Material provided:
* * * * * * *
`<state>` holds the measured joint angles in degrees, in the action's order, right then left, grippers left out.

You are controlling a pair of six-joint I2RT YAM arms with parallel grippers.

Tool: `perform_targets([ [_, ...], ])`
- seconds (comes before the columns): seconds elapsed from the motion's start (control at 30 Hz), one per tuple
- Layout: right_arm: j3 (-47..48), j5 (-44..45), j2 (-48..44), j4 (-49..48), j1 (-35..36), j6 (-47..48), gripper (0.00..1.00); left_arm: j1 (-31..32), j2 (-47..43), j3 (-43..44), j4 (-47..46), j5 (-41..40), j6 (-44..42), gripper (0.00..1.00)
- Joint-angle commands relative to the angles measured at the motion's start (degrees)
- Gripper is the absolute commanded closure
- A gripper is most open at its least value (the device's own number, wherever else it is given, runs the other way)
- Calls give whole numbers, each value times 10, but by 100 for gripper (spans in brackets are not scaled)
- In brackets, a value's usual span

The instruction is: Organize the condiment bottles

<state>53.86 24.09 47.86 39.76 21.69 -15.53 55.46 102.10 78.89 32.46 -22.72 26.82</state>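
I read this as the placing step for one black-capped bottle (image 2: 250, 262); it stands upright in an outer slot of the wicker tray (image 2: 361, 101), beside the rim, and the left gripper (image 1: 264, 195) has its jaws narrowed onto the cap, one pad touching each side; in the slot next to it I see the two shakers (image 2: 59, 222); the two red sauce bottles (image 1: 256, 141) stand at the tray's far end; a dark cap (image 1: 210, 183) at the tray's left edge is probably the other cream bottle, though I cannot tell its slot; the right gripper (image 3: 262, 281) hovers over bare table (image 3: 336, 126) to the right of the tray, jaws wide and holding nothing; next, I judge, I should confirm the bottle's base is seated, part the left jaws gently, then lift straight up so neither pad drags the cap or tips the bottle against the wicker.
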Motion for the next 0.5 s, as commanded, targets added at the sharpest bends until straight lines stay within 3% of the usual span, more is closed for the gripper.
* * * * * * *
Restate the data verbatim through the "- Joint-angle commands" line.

Answer for the task:
`<state>` holds the measured joint angles in degrees, in the action's order, right then left, grippers left out.

You are controlling a pair of six-joint I2RT YAM arms with parallel grippers.

Tool: `perform_targets([ [_, ...], ])`
- seconds (comes before the columns): seconds elapsed from the motion's start (control at 30 Hz), one per tuple
- Layout: right_arm: j3 (-47..48), j5 (-44..45), j2 (-48..44), j4 (-49..48), j1 (-35..36), j6 (-47..48), gripper (0.00..1.00); left_arm: j1 (-31..32), j2 (-47..43), j3 (-43..44), j4 (-47..46), j5 (-41..40), j6 (-44..42), gripper (0.00..1.00)
- Joint-angle commands relative to the angles measured at the motion's start (degrees)

What was requested is fully covered by this answer.